Par exemple, nous pourrions nous attendre à avoir une nouvelle relation avec la mort et avec l’incertitude. Nous serons plus nombreux à avoir fait l’expérience directe du deuil et de la perte, et d’un caractère différent, les victimes étant maintenues seules et sans contact humain, et les rituels commémoratifs étant perturbés. De même, nous aurons été plus nombreux à vivre des traumatismes, dans de nombreux secteurs de la société, pour des raisons différentes (non seulement parce que nous avons été malades à cause du CV19, mais aussi parce que nous n’avons pas pu accéder à d’autres formes de soins médicaux et sociaux, parce que nous avons dû combler les lacunes d’un système bureaucratique poussé à l’extrême, parce que nous avons été confinés dans des endroits dangereux, parce que nous avons perdu le monde normal qu’on nous avait promis, etc.)
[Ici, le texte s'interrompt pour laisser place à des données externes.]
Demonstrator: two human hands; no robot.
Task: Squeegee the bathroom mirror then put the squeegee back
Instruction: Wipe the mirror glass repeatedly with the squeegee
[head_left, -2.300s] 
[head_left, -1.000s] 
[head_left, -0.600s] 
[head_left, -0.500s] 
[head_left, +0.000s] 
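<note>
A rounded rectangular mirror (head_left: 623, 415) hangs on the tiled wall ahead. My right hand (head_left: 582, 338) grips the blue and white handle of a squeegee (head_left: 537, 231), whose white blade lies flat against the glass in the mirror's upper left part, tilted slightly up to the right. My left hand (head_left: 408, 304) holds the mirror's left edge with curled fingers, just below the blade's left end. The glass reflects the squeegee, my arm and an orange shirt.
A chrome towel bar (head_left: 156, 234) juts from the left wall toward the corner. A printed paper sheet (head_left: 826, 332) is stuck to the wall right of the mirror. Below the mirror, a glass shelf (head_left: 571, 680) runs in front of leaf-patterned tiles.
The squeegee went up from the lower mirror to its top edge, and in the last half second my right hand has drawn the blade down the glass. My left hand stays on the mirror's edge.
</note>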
Il y a maintenant plus de place pour nous imaginer d’abord comme des êtres moraux et ensuite comme des acteurs économiques, les politiques publiques nous demandant d’imaginer une capacité d’action collective et un devoir de soins envers la société dans son ensemble, certaines entreprises faisant passer le service public avant le profit à court terme (maintien des employés, fabrication de fournitures médicales). Il ne s’agit pas d’ignorer les nombreuses personnes dont la situation économique est et sera toujours une source de détresse, mais simplement de noter que des idées comme « faire ce qui est juste » et « la société » font partie de la conversation nationale au Royaume-Uni d’une manière qui n’a pas été vraie dans l’histoire récente.

(Inversement, ceux d’entre nous qui ont la chance d’être loin de la ligne de front et de disposer d’une large bande adéquate sont encouragés à se désengager du monde extérieur, à s’asseoir et à consommer, et non à produire, du contenu en tant que forme de service public, dans une sorte de situation étrangement bidimensionnelle de Machine Stops/Morlock-Eloi)

Quelle que soit la manière dont nous nous imaginons, nous le faisons en tant que sujets d’un État qui invoque des pouvoirs étendus en réponse à une situation qui met hors de portée les formes normales de responsabilité démocratique.

Nous vivons des affects temporels différents les uns des autres et de notre passé : les gens auront de nombreux horaires différents et aucun, seront responsables devant des groupes travaillant à l’heure du bureau ou non, sauront quel jour on est, ou non, feront leur propre temps ou feront partie du temps d’une famille, auront une nouvelle conscience des chaînes générationnelles dont ils font partie (et quels maillons de cette chaîne ont plus de soixante-dix ans).

Il s’avère que beaucoup d’entre nous ne sont pas essentiels, du moins dans l’immédiat. Au moins, nos occupations ne sont pas nécessaires au fonctionnement de base de la société. Elles ne sont peut-être essentielles que pour le type d’économie que nous avions auparavant. C’est une étrange prise de conscience, en tout cas. Quels que soient les nouveaux avenirs que nous imaginons maintenant, ils devraient avoir un besoin plus important de nous, je pense.